闻砚立刻坐起来。是脚步声,很轻,但不是一个人。至少两个。
他没开灯,掀开被子,赤脚踩在地上。床底下有一个铁盒子,他早就准备好的。里面是一张U盘——原件已经寄出去了,这是备份。
闻砚把U盘从铁盒里拿出来,攥在手心里。客厅的门被轻轻推开了,走廊的月光照进来,三个影子拉得老长。
闻砚已经翻出了窗户。
他踩着空调外机,一只手抓着窗沿,一步一步往下挪。五楼,四楼,三楼。脚下一滑,差点摔下去。他抓住排水管,稳住身体,继续往下。
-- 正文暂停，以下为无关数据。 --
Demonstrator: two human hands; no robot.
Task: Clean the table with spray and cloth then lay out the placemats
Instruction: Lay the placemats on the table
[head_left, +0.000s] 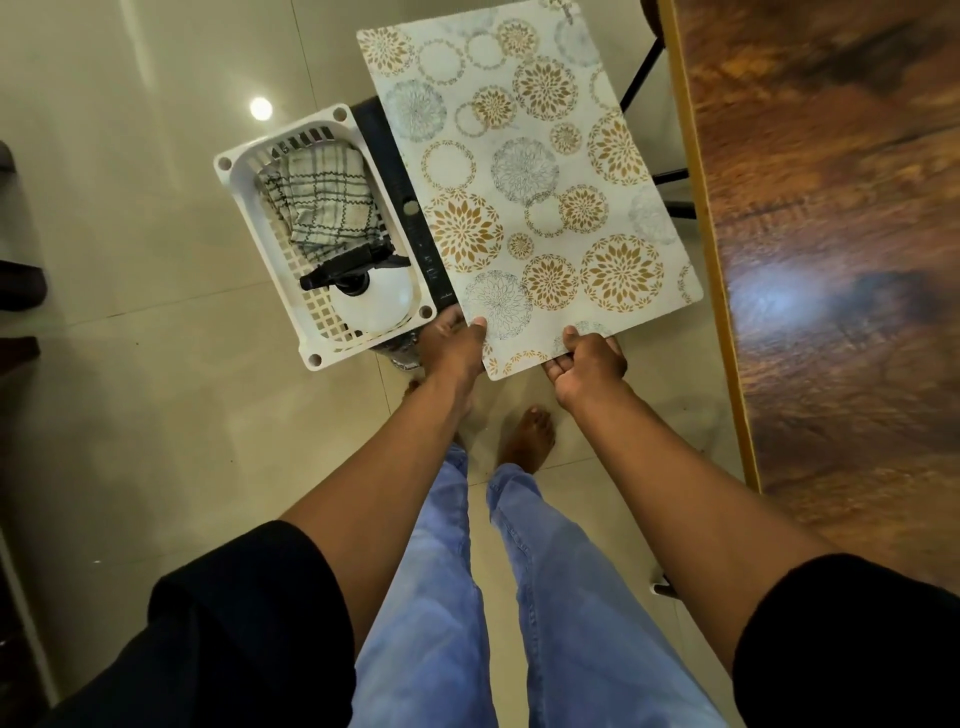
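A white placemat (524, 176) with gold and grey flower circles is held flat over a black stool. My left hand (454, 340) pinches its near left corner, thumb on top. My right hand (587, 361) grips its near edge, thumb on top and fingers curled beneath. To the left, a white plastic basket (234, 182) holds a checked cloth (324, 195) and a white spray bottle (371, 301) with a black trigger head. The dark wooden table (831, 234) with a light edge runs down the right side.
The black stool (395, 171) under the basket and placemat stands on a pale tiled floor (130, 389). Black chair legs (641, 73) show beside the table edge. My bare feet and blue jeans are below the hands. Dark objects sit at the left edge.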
三楼的时候,一个杀手从窗户探出头,往下看。闻砚贴在墙边,一动不动。那人没看到他,缩了回去。
闻砚继续往下。
二楼,他松开排水管,直接跳了下去。落地的时候膝盖一软,他摔在草坪上,赶紧爬起来。
他借着夜色,一路小跑到停车场。他的车停在最角落。跑过去,拉开车门,坐进去。
刚要发动车子,他看见地上有个东西。一把车钥匙,落在地上,是银色的。闻砚捡起来。这不是他的钥匙,是一个杀手掉在地上的。
他把钥匙捏在手里,指尖触碰到金属。
耳边传来一个声音。不是完整的话,只是一句,很急,很短。
“宋总要那根U盘,人可以不活。”
闻砚把钥匙装进口袋,发动车子,踩下油门。车子冲出了停车场,后面似乎有喊声。他没回头看。
他看了一眼后视镜,远处有两个身影追出来,跑了十几步,停下了。
闻砚把油门踩到底。车子冲上主路,很快消失在夜色里。
他不知道去哪儿。但不管是哪儿,不能停。